**Prompt**
A word-for-word copy of the data, pictures excluded, is what this task asks for.

**Data segment**
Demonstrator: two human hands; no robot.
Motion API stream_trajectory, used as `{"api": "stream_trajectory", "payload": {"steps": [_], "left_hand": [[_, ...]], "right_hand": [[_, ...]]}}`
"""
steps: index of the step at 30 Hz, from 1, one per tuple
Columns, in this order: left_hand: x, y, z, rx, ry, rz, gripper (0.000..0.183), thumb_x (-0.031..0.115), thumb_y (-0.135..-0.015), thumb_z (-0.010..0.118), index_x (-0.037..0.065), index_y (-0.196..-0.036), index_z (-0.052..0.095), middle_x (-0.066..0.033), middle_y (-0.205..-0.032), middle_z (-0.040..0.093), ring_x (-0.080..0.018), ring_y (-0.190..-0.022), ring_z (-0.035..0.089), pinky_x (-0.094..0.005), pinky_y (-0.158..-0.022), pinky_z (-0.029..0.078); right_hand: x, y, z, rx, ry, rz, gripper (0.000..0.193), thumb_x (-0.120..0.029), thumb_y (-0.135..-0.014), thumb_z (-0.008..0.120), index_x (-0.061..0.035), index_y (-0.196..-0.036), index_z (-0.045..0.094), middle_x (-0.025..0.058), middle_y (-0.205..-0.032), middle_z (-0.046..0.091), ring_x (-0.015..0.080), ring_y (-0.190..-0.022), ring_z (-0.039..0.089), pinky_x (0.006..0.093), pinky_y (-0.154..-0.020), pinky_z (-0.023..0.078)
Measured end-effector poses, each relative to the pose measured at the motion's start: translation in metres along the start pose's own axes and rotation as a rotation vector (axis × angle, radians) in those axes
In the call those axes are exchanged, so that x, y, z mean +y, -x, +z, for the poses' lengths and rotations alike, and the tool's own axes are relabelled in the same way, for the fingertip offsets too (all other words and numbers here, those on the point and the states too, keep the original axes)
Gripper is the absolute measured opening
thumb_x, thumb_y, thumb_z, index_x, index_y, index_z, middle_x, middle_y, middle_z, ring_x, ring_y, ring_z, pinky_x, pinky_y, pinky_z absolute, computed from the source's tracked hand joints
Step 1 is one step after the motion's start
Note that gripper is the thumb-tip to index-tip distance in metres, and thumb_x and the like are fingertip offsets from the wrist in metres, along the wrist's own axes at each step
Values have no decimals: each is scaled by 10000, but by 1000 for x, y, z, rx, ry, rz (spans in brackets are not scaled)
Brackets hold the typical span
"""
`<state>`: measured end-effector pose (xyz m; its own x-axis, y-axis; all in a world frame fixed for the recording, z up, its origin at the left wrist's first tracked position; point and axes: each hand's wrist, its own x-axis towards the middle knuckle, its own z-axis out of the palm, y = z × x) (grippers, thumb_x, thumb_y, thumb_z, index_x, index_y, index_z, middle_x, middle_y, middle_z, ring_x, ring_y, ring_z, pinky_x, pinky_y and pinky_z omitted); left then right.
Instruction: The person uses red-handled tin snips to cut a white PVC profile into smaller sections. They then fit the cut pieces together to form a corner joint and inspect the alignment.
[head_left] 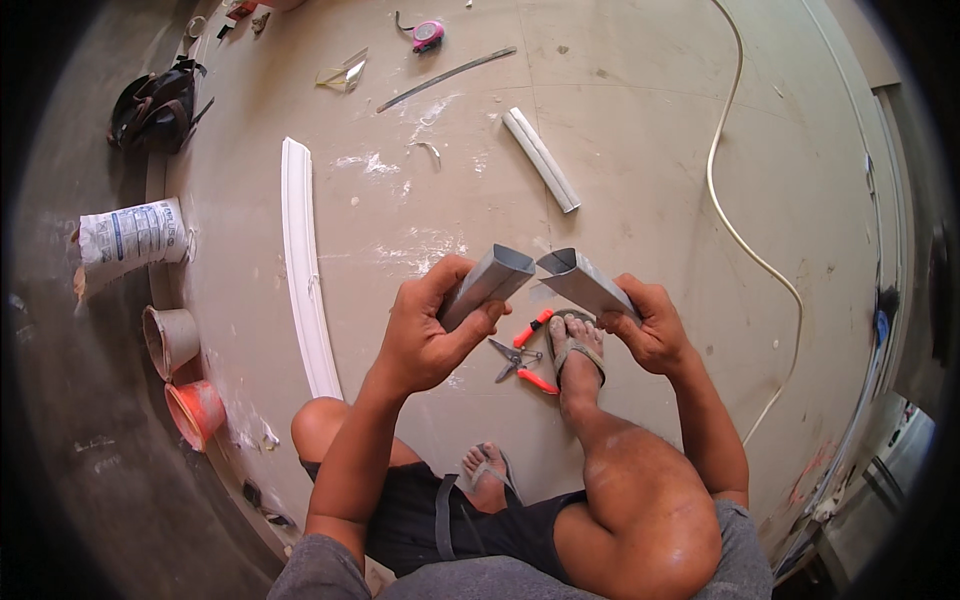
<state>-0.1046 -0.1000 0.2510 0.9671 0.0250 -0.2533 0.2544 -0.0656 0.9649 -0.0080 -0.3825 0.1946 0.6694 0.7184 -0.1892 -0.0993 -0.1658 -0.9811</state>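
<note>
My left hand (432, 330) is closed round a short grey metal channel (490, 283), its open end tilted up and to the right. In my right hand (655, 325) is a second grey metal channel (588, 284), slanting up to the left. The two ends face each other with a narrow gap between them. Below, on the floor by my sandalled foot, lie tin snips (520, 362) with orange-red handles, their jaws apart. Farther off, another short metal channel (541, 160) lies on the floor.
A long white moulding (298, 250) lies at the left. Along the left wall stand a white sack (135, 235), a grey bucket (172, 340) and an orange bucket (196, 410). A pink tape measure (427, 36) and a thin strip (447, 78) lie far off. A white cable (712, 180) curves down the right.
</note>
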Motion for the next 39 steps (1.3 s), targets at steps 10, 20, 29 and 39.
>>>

**Expected answer**
Demonstrator: two human hands; no robot.
Motion API stream_trajectory, used as `{"api": "stream_trajectory", "payload": {"steps": [_], "left_hand": [[_, ...]], "right_hand": [[_, ...]]}}`
"""
steps: index of the step at 30 Hz, from 1, one per tuple
Columns, in this order: left_hand: x, y, z, rx, ry, rz, gripper (0.000..0.183), thumb_x (-0.031..0.115), thumb_y (-0.135..-0.015), thumb_z (-0.010..0.118), index_x (-0.037..0.065), index_y (-0.196..-0.036), index_z (-0.052..0.095), middle_x (-0.066..0.033), middle_y (-0.205..-0.032), middle_z (-0.040..0.093), ring_x (-0.080..0.018), ring_y (-0.190..-0.022), ring_z (-0.035..0.089), pinky_x (-0.094..0.005), pinky_y (-0.158..-0.022), pinky_z (-0.029..0.078); right_hand: x, y, z, rx, ry, rz, gripper (0.000..0.193), thumb_x (-0.120..0.029), thumb_y (-0.135..-0.014), thumb_z (-0.008..0.120), index_x (-0.061..0.035), index_y (-0.196..-0.036), index_z (-0.045..0.094), middle_x (-0.025..0.058), middle_y (-0.205..-0.032), middle_z (-0.046..0.091), ring_x (-0.015..0.080), ring_y (-0.190..-0.022), ring_z (-0.039..0.089), pinky_x (0.006..0.093), pinky_y (-0.154..-0.020), pinky_z (-0.023..0.078)
Measured end-effector poses, each relative to the pose measured at the motion's start: translation in metres along the start pose's own axes and rotation as a rotation vector (axis × angle, radians) in those axes
In the call those axes are exchanged, so that x, y, z mean +y, -x, +z, for the poses' lengths and rotations alike, and the tool's own axes are relabelled in the same way, for the fingertip offsets too (all other words and numbers here, those on the point and the states too, keep the original axes)
Gripper is the absolute measured opening
thumb_x, thumb_y, thumb_z, index_x, index_y, index_z, middle_x, middle_y, middle_z, ring_x, ring_y, ring_z, pinky_x, pinky_y, pinky_z absolute, computed from the source's tracked hand joints
Step 1 is one step after the motion's start
Note that gripper is the thumb-tip to index-tip distance in metres, and thumb_x and the like are fingertip offsets from the wrist in metres, along the wrist's own axes at each step
Values have no decimals: each is scaled by 10000, but by 1000 for x, y, z, rx, ry, rz (spans in brackets are not scaled)
Brackets hold the typical span
"""
`<state>`: measured end-effector pose (xyz m; its own x-axis, y-axis; all in a world frame fixed for the recording, z up, its origin at the left wrist's first tracked position; point and axes: each hand's wrist, its own x-axis towards the middle knuckle, its own z-axis out of the palm, y = z × x) (grippers, thumb_x, thumb_y, thumb_z, index_x, index_y, index_z, middle_x, middle_y, middle_z, ring_x, ring_y, ring_z, pinky_x, pinky_y and pinky_z omitted); left then right.
Instruction: The person uses red-handled tin snips to cut a white PVC profile into smaller sections. They then fit the cut pieces together to form a corner joint and inspect the alignment.
[head_left] 
<state>-0.1046 -0.1000 0.2510 0.9671 0.0250 -0.2533 0.2544 -0.0656 0.9649 -0.0080 -0.3825 0.1946 0.6694 0.7184 -0.1892 -0.0993 -0.1658 -0.9811</state>
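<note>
My left hand (432, 330) is closed round a short grey metal channel (490, 283), its open end tilted up and to the right. In my right hand (655, 325) is a second grey metal channel (588, 284), slanting up to the left. The two ends face each other with a narrow gap between them. Below, on the floor by my sandalled foot, lie tin snips (520, 362) with orange-red handles, their jaws apart. Farther off, another short metal channel (541, 160) lies on the floor.
A long white moulding (298, 250) lies at the left. Along the left wall stand a white sack (135, 235), a grey bucket (172, 340) and an orange bucket (196, 410). A pink tape measure (427, 36) and a thin strip (447, 78) lie far off. A white cable (712, 180) curves down the right.
</note>
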Motion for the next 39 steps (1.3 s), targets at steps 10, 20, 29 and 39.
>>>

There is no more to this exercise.